Concernant le rond-point c’est à la demande du PDG, pour faciliter l’accès à son entreprise, que le Conseil Général de l’époque a accepté le principe de création. Il fallait trouver le financement non prévu dans la PPI du CG (pour rappel il fallait financer le Musée des Confluences à 310 millions d’euros et gérer les prêts toxiques de M. Mercier, président de DROITE du CG !!), Mr Sournac (PDG de Médicréa) a proposé de payer une partie des travaux, ce qui fut acté par une convention signée par les 3 parties (CG, Ville et Médicréa), de mémoire en 2010/2011. Ce projet a mis du temps à sortir de terre car il fallait que M. Sournac gère l’aspect social du regroupement de son entreprise (dont une partie de la production se trouve à Nantes et dans l’Ain) et le montage financier de l’opération (holding immobilière). Est venu ensuite le temps du permis de construire (2 dépôts, de mémoire) avec à chaque fois des discussions avec les riverains, la société et la ville pour limiter les nuisances visuelles et sonores. La concertation a fait évoluer le projet dans le bon sens. Durant ces rencontres, une présentation détaillée de l’entreprise a permis de mieux comprendre son fonctionnement : Production de prothèses vertébrales relevant de la nano-chirurgie dont le savoir-faire est en France et uniquement en France. La distribution se fait en Europe et aux Etats-Unis mais sans aucune production dans ce pays pour des raisons fiscales et de dépôt de brevets. Je peux donc affirmer haut et fort que l’entreprise Médicrea n’a jamais eu l’intention de délocaliser sa production aux Etats-Unis, cela n’est qu’affabulation, et bien au contraire le PDG voulait à tout prix réaliser le siège de son entreprise sur le site de Vancia à la fois car c’est une vitrine (visible de l’autoroute) au cœur de l’Europe et pour des raisons plus personnelles d’attachement au territoire de la Dombes dont Rillieux-la-Pape est une des portes d’entrée.

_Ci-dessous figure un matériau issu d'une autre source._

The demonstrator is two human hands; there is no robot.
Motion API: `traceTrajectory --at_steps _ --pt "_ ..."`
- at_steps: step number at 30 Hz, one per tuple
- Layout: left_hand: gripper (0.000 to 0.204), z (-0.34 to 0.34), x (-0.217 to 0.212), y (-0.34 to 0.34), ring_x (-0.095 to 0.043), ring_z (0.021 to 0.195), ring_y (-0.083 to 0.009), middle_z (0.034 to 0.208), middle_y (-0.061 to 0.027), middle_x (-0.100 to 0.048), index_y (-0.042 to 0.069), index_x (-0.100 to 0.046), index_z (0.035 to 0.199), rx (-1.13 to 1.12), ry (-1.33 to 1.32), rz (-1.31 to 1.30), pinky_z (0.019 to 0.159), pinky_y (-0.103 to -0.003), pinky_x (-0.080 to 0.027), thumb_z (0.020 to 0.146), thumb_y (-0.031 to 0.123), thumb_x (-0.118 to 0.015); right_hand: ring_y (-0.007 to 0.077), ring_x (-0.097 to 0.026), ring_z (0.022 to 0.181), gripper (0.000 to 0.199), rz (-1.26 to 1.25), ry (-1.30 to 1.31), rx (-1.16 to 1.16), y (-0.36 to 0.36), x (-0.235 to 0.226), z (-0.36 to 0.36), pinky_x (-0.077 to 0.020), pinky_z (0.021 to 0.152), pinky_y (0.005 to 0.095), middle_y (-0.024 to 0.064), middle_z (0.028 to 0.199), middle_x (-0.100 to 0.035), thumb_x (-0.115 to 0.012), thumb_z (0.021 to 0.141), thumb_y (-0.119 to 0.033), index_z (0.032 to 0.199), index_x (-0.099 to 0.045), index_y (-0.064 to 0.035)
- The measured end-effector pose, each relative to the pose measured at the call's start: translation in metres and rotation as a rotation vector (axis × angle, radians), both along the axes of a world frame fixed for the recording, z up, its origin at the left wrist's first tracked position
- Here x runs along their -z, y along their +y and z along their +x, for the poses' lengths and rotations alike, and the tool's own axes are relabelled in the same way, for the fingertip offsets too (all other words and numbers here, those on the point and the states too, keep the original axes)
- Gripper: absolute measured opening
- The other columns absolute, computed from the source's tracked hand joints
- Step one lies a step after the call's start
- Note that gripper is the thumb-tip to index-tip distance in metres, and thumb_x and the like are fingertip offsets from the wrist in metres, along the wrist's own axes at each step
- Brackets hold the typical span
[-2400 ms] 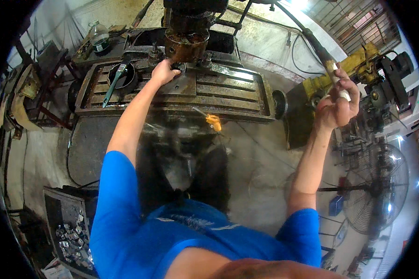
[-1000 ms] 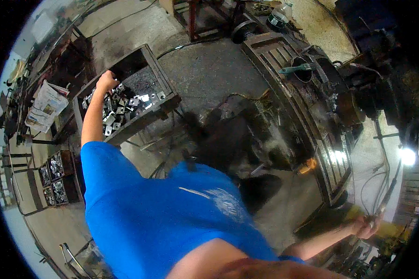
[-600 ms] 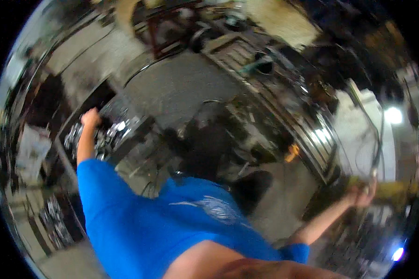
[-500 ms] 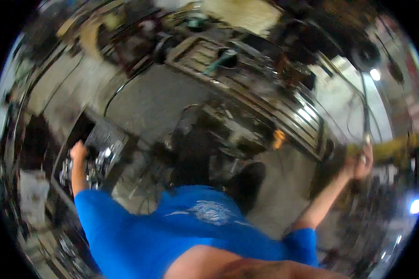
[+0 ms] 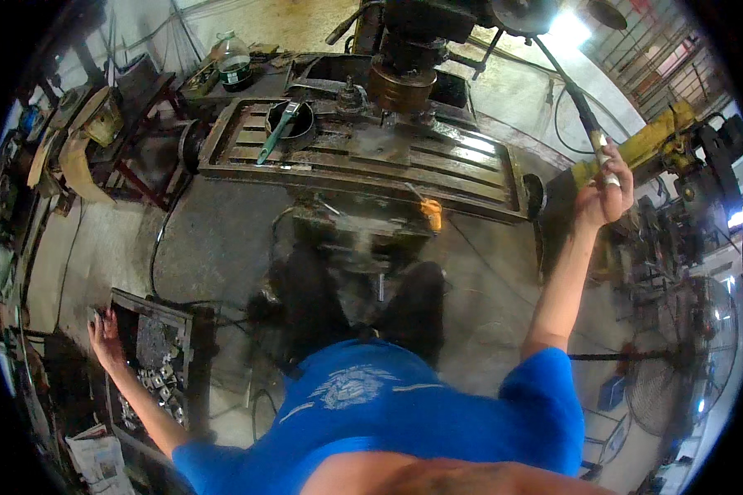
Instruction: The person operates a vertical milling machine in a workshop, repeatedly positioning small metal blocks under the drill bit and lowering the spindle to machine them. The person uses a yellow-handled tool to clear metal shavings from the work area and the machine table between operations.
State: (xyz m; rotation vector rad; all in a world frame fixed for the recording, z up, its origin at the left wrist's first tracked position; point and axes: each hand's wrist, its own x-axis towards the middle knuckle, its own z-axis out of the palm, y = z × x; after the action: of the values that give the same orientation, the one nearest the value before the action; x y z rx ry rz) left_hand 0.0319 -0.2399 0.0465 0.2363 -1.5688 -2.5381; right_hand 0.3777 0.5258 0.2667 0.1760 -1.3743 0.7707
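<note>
My right hand is raised at the right with its fingers wrapped round the pale grip of a long dark machine lever. At the lower left, my left hand is beside the far left edge of a dark metal tray. Its fingers are curled, and a small dark thing seems to show at the tips, too small to name. Small shiny metal parts lie heaped in the tray. Ahead, the machine's spindle head hangs over a slotted metal table.
A green-handled brush rests across a black pot on the slotted table. Below its front edge hangs an orange object. A large bottle stands behind at the left. A round fan is at the right.
My view has turned, and the machine sits higher and further left. My left hand has moved from over the tray to its left edge. My right hand still grips the lever.
</note>
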Motion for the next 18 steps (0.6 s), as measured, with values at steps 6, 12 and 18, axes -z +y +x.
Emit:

Concernant la cantine du collège Maria Casarès, il est en effet regrettable que le Conseil Général de l’époque n’ait pas voulu la maintenir dans le projet de rénovation. Là aussi les problèmes de gestion des finances du CG (Musée des Confluences au coût exorbitant et prêts toxiques) ont eu raison du bien-être des collégiens. La majorité de Droite, avec le soutien du Conseiller Général de notre Canton, a validé cette suppression malgré les interventions du Principal du collège et de son Conseil d’Administration (dont j’étais membre) pour s’élever contre cette décision. Il est facile aujourd’hui d’accabler la Métropole qui doit réparer les erreurs de gestion de l’ex-Conseil Général alors que la responsabilité incombe aux amis politiques de M. Vincendet.

Après ces précisions, je constate que les communicants de notre jeune nouveau Maire (dont le Spin Doctor qui tient la plume, personne n’est dupe) s’enfoncent de plus en plus dans les concepts de l’ex-Sarkozie : « Qu’importe la réalité, l’important est la perception qu’en ont les gens » … Les rilliards ne sont pas des lapins de 3 semaines et savent ce qu’a fait l’ancienne équipe malgré le discours ambiant voulant faire croire que la ville était En Péril et que Zorro est arrivé ! De qui se moque-t-on ?? Cela n’honore pas la fonction politique, où le mensonge ne devrait pas avoir le droit de cité, c’est bien dommage mais il paraît que c’est du Marketing Politique !!

Nicolas APPELL

2ème adjoint chargé de l’urbanisme et du cadre de vie,  conseiller communautaire du Grand Lyon et administrateur du Collège Maria-Casarès de 2008 à 2014.